D. Procedural History

Plaintiff commenced the present action against Provident Life on March 17,2021, asserting claims for (I) declaratory judgment, (II) breach of contract, and (III) bad faith. (See generally Compl., ECF No. 1.) Provident Life answered. (See ECF No. 7.) Following discovery, Provident Life moved for summary judgment as to the three causes of action. (Def's Moving Br., ECF No. 20-3.) Plaintiff opposed and cross moved for summary judgment. (Pl.'s Moving Br., ECF No. 23.) Provident Life opposed Plaintiffs summary judgment motion. (Def's Opp'n Br., ECF No. 27.)

II. LEGAL STANDARD

Summary judgment is appropriate where “there is no genuine dispute as to any material fact and the movant is entitled to judgment as a matter of law.” Fed.R.Civ.P. 56(a). A dispute is “genuine” when “a reasonable jury could return a verdict for the non-moving party.” Anderson v. Liberty Lobby, Inc., 477 U.S. 242, 248 (1986). And a fact is “material” only if it has the ability to “affect the outcome of the suit under governing law.” Kaucher v. County of Bucks, 455 F.3d 418, 423 (3d Cir. 2006) (citation omitted). Disputes over irrelevant or unnecessary facts will not preclude a grant of summaiy judgment. Anderson, 477 U.S. at 248. The moving party bears the burden of showing that no genuine dispute exists as to any material fact such that summary judgment is warranted. See Celotex Corp. v. Catrett, 477 U.S. 317, 322-23 (1986). Once the movant adequately supports its motion, the burden shifts to the nonmoving party to “go beyond the pleadings and by [his] own affidavits, or by the depositions, answers to interrogatories, and admissions on file, designate specific facts showing that there is a genuine [dispute] for trial.” Id. at 324.

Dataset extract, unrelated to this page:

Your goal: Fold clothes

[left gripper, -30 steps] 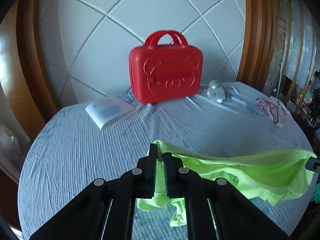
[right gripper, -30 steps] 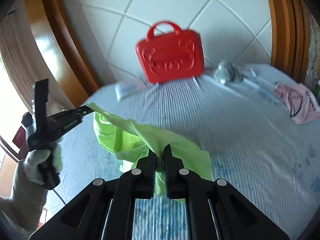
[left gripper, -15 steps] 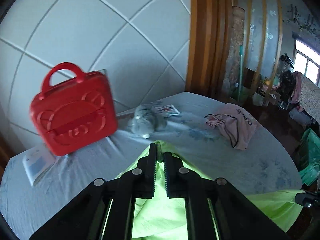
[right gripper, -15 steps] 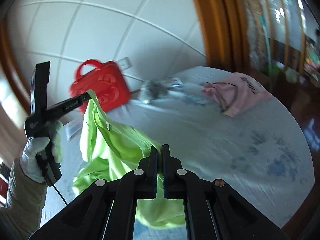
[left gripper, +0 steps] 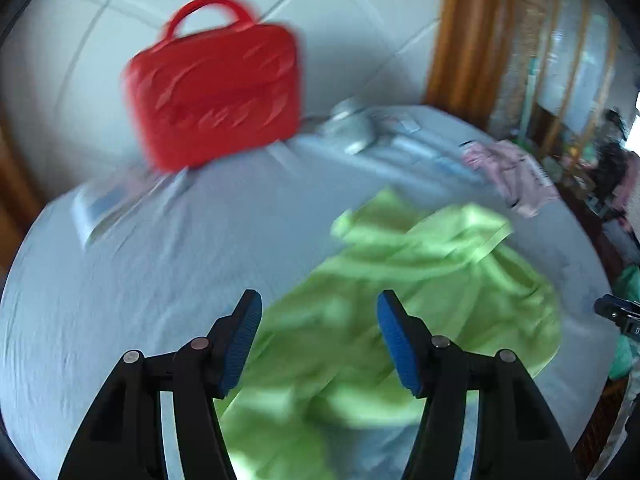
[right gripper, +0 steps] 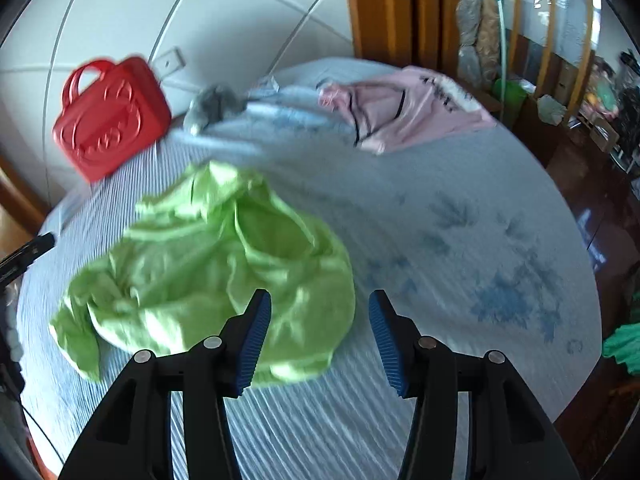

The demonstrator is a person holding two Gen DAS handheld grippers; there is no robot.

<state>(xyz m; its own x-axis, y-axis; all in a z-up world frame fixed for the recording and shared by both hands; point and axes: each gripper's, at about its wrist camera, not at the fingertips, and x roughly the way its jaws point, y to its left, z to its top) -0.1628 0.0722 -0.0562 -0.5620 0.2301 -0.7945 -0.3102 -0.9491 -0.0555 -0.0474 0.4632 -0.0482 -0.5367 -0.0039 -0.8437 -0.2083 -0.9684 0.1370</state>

“In considering a motion for summary judgment, a district court may not make credibility determinations or engage in any weighing of the evidence.” Marino v. Indus. Crating Co., 358 F.3d 241, 247 (3d Cir. 2004). Rather, “[a]ll facts and inferences are construed in the light most favorable to the non-moving party.” Boyle v. County of Allegheny Pa., 139 F.3d 386, 393 (3d Cir. 1998). Credibility determinations are the province of the factfinder. Big Apple BMW, Inc. v. BMW of N. Am., Inc., 974 F.2d 1358, 1363 (3d Cir. 1992). The court's role is “to determine whether there is a genuine [dispute] for trial.” Anderson, 477 U.S. at 249. There can be “no genuine [dispute] as to any material fact,” however, if a party “fails to make a showing sufficient to establish the existence of an element essential to that party's case, and on which that party will bear the burden of proof at trial.” Celotex, ML U.S. at 322-23.

III. DISCUSSION

Provident Life moves for summary judgment, arguing that, under the Policy, Plaintiffs occupation at the time of his disability claim was ophthalmologist, and while Plaintiff can no longer perform surgery in that capacity, he is able to maintain an ophthalmology practice in all other respects, precluding total disability benefits. (See Def.'s Moving Br. 1-3.) Provident Life highlights that the financial and billing information provided by Plaintiff in connection with his total disability claim indicated that surgery was a minor part of Plaintiff s ophthalmology practice; Provident Life further points out that the residual benefits portion of the Policy is designed for such situations. (See id. at 2.) Provident Life asserts that Plaintiffs declaratory judgment and breach of contract claims should be dismissed and that Plaintiffs bad faith claim fails because there is no private right of action under N.J.S.A. § 17:29B-4 and the disability claim determination is fairly debatable. (See id. at 2-3.)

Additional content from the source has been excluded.